**EXERCISE GOAL**
A faithful copy of all the data is required; pictures should not be included.

Excerpts from a dataset
Content starts

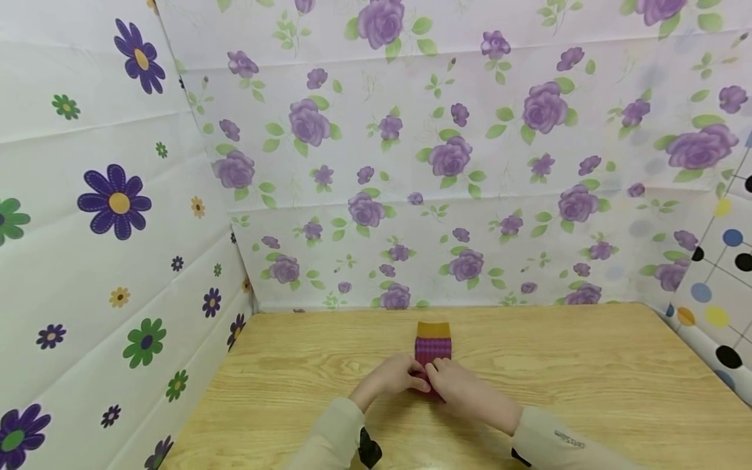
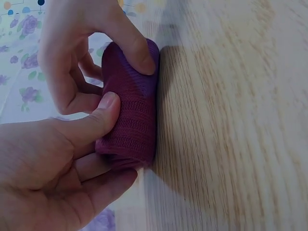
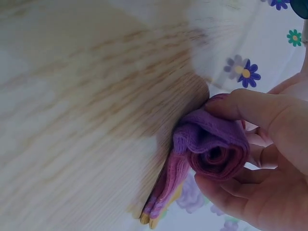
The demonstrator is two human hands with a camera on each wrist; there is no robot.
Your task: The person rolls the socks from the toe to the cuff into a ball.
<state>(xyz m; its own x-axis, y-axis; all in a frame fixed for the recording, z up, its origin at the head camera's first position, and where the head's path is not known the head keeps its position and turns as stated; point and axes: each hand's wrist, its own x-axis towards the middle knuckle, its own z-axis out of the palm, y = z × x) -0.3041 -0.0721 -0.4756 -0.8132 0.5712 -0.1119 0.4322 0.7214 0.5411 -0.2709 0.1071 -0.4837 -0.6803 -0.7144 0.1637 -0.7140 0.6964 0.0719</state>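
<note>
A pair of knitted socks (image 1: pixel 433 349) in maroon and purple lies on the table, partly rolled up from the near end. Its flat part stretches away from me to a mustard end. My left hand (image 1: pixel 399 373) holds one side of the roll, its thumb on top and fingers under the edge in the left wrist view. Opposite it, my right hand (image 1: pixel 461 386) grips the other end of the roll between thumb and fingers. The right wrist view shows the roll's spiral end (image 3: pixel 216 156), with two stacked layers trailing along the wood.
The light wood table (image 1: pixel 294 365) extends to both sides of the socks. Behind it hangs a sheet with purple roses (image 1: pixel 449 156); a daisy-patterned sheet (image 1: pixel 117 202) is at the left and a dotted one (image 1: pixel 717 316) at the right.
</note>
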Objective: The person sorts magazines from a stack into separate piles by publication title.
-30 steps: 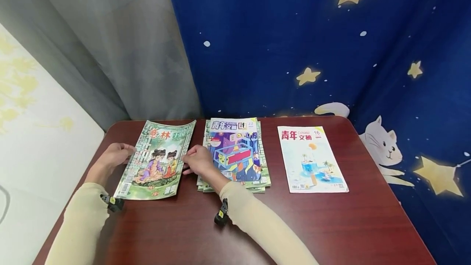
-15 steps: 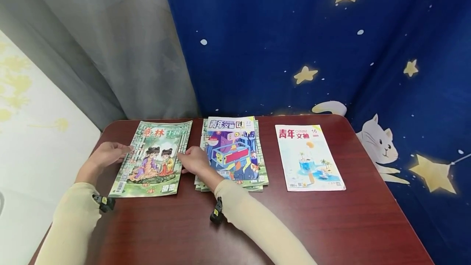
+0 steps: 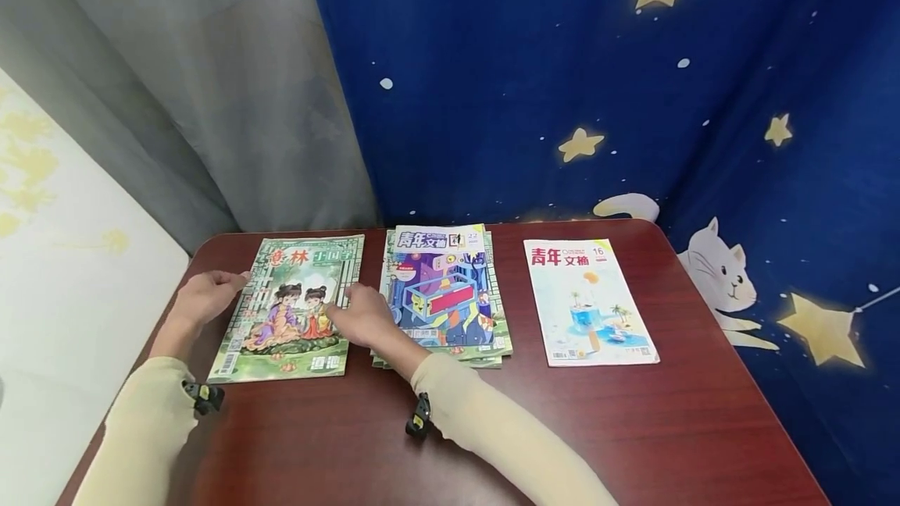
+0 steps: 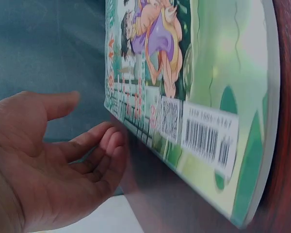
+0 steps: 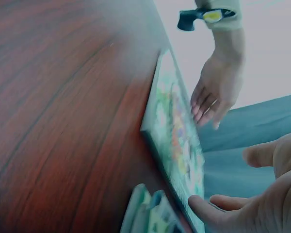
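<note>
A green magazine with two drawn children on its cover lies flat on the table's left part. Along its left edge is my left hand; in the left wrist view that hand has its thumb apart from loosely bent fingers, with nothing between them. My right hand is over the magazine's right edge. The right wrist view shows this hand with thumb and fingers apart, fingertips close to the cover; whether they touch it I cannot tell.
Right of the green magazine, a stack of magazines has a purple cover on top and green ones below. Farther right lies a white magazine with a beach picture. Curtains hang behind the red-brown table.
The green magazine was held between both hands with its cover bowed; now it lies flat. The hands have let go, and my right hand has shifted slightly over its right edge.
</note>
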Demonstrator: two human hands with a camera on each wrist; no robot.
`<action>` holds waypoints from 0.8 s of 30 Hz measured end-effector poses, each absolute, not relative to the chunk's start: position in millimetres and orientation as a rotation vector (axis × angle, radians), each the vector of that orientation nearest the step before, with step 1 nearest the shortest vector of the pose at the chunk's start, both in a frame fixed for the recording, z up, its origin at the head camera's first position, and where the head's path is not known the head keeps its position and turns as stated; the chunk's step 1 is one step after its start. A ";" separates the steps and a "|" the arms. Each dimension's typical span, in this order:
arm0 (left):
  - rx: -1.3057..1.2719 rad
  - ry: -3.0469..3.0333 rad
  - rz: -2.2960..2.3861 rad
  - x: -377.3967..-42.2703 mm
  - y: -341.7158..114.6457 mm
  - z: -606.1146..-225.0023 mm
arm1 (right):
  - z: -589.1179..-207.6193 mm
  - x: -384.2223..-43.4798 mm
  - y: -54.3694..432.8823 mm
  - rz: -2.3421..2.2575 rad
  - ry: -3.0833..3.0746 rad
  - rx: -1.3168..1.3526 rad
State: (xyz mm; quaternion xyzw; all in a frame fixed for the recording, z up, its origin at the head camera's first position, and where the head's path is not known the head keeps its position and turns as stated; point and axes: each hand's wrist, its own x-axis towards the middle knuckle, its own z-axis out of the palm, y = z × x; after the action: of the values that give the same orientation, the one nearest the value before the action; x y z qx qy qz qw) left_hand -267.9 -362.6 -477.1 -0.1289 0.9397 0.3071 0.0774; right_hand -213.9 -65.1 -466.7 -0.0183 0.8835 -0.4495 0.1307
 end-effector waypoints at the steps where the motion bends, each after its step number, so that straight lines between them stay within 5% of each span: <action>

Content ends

**RESPONSE**
The demonstrator is two human hands with a camera on each wrist; there is no robot.
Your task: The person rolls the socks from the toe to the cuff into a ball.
<state>(xyz m; its own x-axis, y-axis; all in a frame fixed for the recording, z up, its origin at the head camera's first position, and where the head's path is not known the head keeps its position and turns as stated; point and axes: each hand's wrist, its own x-axis towards the middle knuckle, its own z-axis out of the palm, y = z × x) -0.3041 -0.0721 -0.4756 -0.8132 0.5712 -0.1119 0.4322 0.7214 0.5411 -0.2709 0.1071 -0.4837 -0.6803 -0.7144 0.1637 -0.7140 0.6964 0.0719</state>
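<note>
A pair of knitted socks (image 1: pixel 433 349) in maroon and purple lies on the table, partly rolled up from the near end. Its flat part stretches away from me to a mustard end. My left hand (image 1: pixel 399 373) holds one side of the roll, its thumb on top and fingers under the edge in the left wrist view. Opposite it, my right hand (image 1: pixel 461 386) grips the other end of the roll between thumb and fingers. The right wrist view shows the roll's spiral end (image 3: pixel 216 156), with two stacked layers trailing along the wood.
The light wood table (image 1: pixel 294 365) extends to both sides of the socks. Behind it hangs a sheet with purple roses (image 1: pixel 449 156); a daisy-patterned sheet (image 1: pixel 117 202) is at the left and a dotted one (image 1: pixel 717 316) at the right.
</note>
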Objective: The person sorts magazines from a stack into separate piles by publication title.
-30 steps: 
-15 steps: 
+0 steps: 
+0 steps: 
+0 steps: 
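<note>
A green magazine with two drawn children on its cover lies flat on the table's left part. Along its left edge is my left hand; in the left wrist view that hand has its thumb apart from loosely bent fingers, with nothing between them. My right hand is over the magazine's right edge. The right wrist view shows this hand with thumb and fingers apart, fingertips close to the cover; whether they touch it I cannot tell.
Right of the green magazine, a stack of magazines has a purple cover on top and green ones below. Farther right lies a white magazine with a beach picture. Curtains hang behind the red-brown table.
The green magazine was held between both hands with its cover bowed; now it lies flat. The hands have let go, and my right hand has shifted slightly over its right edge.
</note>
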Demonstrator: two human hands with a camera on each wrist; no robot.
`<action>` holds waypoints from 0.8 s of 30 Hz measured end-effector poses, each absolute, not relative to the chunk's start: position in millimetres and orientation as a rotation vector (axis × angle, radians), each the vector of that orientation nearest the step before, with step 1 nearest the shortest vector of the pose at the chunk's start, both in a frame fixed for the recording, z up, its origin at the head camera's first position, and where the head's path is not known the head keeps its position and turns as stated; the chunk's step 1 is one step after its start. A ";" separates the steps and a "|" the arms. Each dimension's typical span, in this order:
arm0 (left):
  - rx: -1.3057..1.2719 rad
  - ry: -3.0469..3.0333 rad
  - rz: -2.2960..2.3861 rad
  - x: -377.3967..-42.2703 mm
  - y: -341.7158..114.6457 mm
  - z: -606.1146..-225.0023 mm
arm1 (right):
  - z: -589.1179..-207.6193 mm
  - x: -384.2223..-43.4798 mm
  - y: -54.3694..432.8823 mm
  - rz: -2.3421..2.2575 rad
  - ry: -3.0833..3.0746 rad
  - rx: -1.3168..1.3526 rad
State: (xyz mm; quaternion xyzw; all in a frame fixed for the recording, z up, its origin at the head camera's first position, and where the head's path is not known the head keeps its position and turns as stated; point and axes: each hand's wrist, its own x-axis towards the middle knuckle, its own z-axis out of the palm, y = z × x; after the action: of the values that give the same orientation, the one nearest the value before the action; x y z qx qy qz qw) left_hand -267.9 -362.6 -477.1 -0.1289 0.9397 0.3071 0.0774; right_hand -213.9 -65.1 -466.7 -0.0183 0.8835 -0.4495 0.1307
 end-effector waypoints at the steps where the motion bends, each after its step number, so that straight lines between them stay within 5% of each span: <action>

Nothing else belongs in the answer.